*Problem*. Write the data out in full and word for word. Do not include images.

*Source material*.
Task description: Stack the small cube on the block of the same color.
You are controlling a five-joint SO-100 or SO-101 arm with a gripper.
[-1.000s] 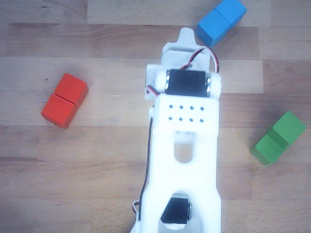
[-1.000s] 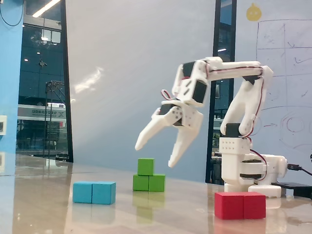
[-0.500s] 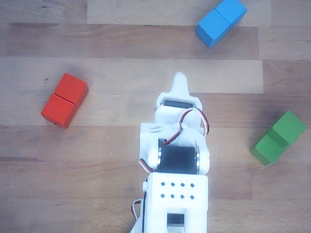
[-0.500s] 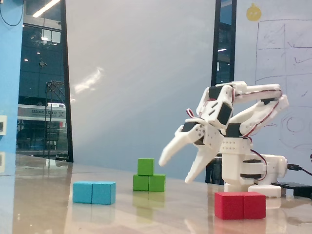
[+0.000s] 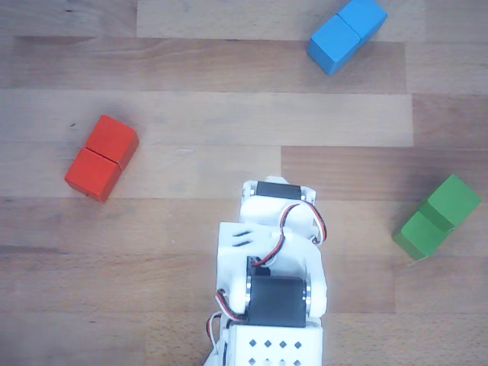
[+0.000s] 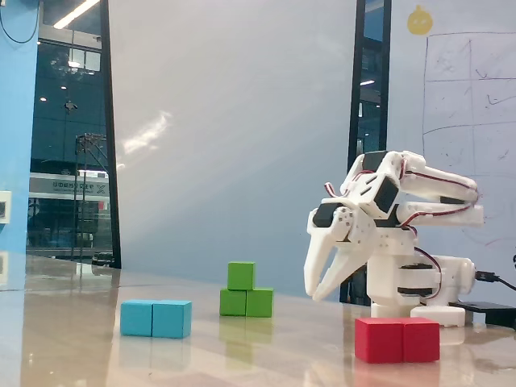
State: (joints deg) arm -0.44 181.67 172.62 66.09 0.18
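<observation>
The small green cube (image 6: 240, 275) rests on top of the green two-part block (image 6: 258, 302), over its left half in the fixed view. In the other view the cube (image 5: 455, 200) and block (image 5: 418, 233) lie at the right. My gripper (image 6: 316, 295) hangs tilted down just above the table, to the right of the green stack and apart from it. Its fingertips nearly meet and hold nothing. In the other view the white arm (image 5: 274, 259) covers the fingers.
A red two-part block (image 5: 101, 158) lies to the left and a blue two-part block (image 5: 347, 34) at the top right of the other view. In the fixed view the red block (image 6: 397, 339) sits in front of the arm base and the blue block (image 6: 156, 318) left of the green stack.
</observation>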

*Expected answer*.
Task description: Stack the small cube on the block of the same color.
You are controlling a five-joint SO-100 or SO-101 arm with a gripper.
[-1.000s] 
[-1.000s] 
[-0.500s] 
[-0.500s] 
[+0.000s] 
[+0.000s] 
State: (joints deg) arm -0.44 181.67 172.62 66.09 0.18
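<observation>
The small green cube (image 6: 240, 275) rests on top of the green two-part block (image 6: 258, 302), over its left half in the fixed view. In the other view the cube (image 5: 455, 200) and block (image 5: 418, 233) lie at the right. My gripper (image 6: 316, 295) hangs tilted down just above the table, to the right of the green stack and apart from it. Its fingertips nearly meet and hold nothing. In the other view the white arm (image 5: 274, 259) covers the fingers.
A red two-part block (image 5: 101, 158) lies to the left and a blue two-part block (image 5: 347, 34) at the top right of the other view. In the fixed view the red block (image 6: 397, 339) sits in front of the arm base and the blue block (image 6: 156, 318) left of the green stack.
</observation>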

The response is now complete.